Archaeologists Have Discovered an Extraordinary New Style of Aboriginal Rock Art That Honors the Human-Animal Bond

Archaeologists have dubbed these depictions of humans and animals together the Maliwawa Figures.

Scene of two male Maliwawas with ball headdresses reaching down to a shorter indeterminate human figure with a snake behind the male on the right and behind the left male a female and a macropod, Namunidjbuk. Photo by Paul Taçon.
Scene of two male Maliwawas with ball headdresses reaching down to a shorter indeterminate human figure with a snake behind the male on the right and behind the left male a female and a macropod, Namunidjbuk. Photo by Paul Taçon.

Archaeologists have discovered a new style of ancient Australian rock art that features unusual depictions of human and animal figures, seemingly living in harmony. The works from this ancient art movement have been collectively dubbed the Maliwawa Figures, after the name of the place (in the indigenous Mawng language) where the paintings were found.

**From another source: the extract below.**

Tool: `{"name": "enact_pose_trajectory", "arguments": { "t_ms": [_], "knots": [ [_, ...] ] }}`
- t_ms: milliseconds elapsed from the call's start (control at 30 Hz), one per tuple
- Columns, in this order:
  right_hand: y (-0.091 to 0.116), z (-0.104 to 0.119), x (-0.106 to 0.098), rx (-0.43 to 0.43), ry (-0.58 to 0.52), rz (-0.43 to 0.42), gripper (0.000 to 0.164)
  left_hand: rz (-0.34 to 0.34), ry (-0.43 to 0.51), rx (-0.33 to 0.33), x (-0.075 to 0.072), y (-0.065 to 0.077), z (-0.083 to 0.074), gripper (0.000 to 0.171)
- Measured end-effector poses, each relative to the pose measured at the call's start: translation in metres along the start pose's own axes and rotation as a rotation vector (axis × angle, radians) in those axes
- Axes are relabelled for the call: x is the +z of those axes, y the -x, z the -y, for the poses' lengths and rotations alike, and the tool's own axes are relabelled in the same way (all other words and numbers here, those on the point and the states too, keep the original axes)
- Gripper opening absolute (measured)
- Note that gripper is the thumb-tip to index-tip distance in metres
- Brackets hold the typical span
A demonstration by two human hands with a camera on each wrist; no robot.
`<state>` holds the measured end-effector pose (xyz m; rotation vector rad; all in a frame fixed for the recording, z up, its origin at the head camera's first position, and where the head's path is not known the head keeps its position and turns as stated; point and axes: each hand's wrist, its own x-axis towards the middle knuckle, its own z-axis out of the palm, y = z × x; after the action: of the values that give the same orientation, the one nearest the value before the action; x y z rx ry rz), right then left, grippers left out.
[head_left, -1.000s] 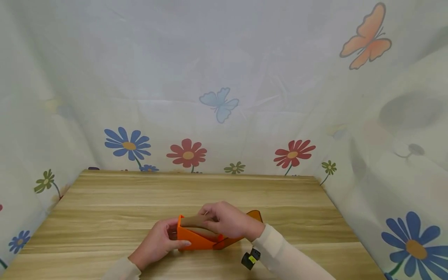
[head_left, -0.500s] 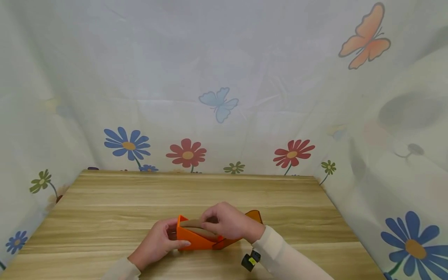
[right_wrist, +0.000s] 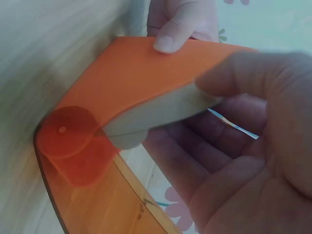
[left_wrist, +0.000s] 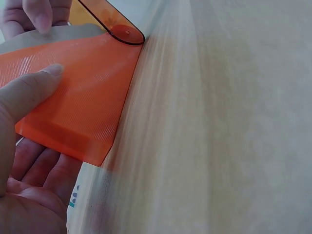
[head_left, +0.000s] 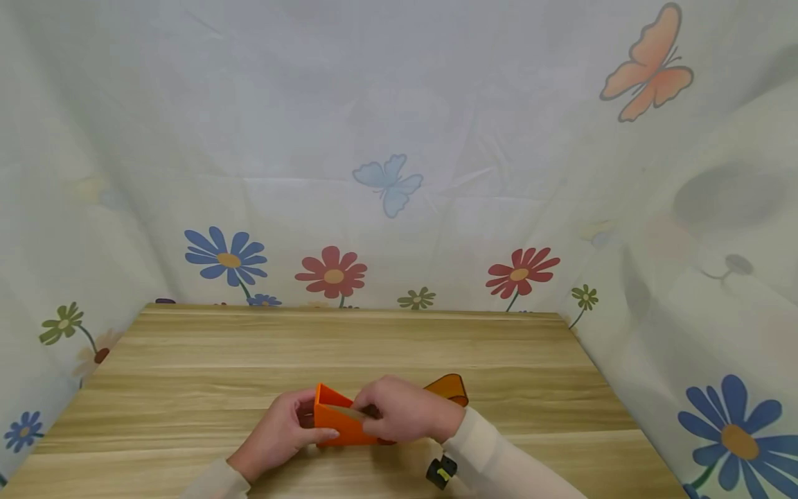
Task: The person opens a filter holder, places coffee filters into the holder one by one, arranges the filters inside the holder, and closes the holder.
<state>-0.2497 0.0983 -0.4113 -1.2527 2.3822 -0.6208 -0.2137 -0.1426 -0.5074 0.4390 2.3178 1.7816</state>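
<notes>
An orange, slant-topped case (head_left: pixel 339 428) stands on the wooden table in the head view. My left hand (head_left: pixel 280 430) grips its left end, thumb on the near wall and fingers behind. The amber see-through lid (head_left: pixel 450 387) is swung out to the right, joined to the case at a round pivot (right_wrist: pixel 62 130). A thin brownish, paper-like piece with a curved edge (right_wrist: pixel 165 109) sits mostly inside the case. My right hand (head_left: pixel 402 410) pinches that piece at the case's mouth, the thumb on its near face. How many layers it has, I cannot tell.
The wooden table (head_left: pixel 249 360) reaches back to a pale curtain (head_left: pixel 299 208) printed with flowers and butterflies, which also closes off both sides. A small black device (head_left: pixel 441 473) hangs beneath the right wrist.
The brownish piece has gone down into the case, and my right hand has moved slightly lower with it. My left hand and the case have stayed in place.
</notes>
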Motion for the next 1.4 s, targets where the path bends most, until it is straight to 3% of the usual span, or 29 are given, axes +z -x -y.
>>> {"name": "enact_pose_trajectory", "arguments": {
  "t_ms": [367, 667, 800, 1033, 1100, 1167, 1300, 1400],
  "knots": [
    [-0.003, 0.006, 0.006, -0.003, 0.191, -0.061, 0.016, -0.012, -0.011, 0.003, 0.001, -0.001, 0.001, 0.051],
    [0.014, 0.009, -0.006, 0.042, 0.057, -0.098, 0.016, -0.011, 0.001, 0.003, 0.002, 0.000, 0.001, 0.050],
    [0.035, 0.009, -0.019, 0.033, 0.048, -0.227, 0.022, -0.011, 0.011, 0.002, 0.002, 0.000, 0.002, 0.051],
    [0.078, -0.020, -0.021, -0.189, 0.154, -0.684, 0.037, -0.003, 0.009, 0.040, 0.004, 0.001, 0.000, 0.048],
    [0.089, -0.035, -0.015, -0.165, 0.092, -0.748, 0.043, 0.000, 0.011, 0.042, 0.004, 0.001, 0.000, 0.048],
    [0.097, -0.051, -0.009, -0.102, -0.034, -0.756, 0.048, -0.001, 0.009, 0.038, 0.004, 0.001, 0.000, 0.048],
    [0.108, -0.078, 0.006, 0.015, -0.411, -0.694, 0.054, -0.008, -0.003, 0.023, 0.003, 0.001, 0.002, 0.049],
    [0.109, -0.092, 0.015, 0.052, -0.626, -0.643, 0.051, -0.014, -0.023, 0.016, 0.001, 0.002, 0.004, 0.049]
  ]
}}
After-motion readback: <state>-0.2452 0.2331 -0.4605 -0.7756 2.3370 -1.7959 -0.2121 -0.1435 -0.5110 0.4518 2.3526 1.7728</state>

“We came across some curious paintings that are unlike anything we’d seen before,” Paul Taçon, the author of a new study on the paintings in Australian Archaeology, told the BBC. He is the Australian Research Council laureate fellow and Griffith University chair in rock art research.

The paper describes the Maliwawa Figures as a missing link in the history of Aboriginal art, bridging the gap between the large naturalistic animals characteristic of the dynamic figures, created about 12,000 years ago, and the stick figures that arose around 4,000 years ago, known as X-Ray art.

During 12 years of research, Taçon and his team identified 570 rock art works that fit the new Maliwawa Figures style. The ancient artworks range from 6,000 to 9,400 years old and have been discovered at 87 sites across an 80-miles stretch of northern Australia’s Arnhem Land.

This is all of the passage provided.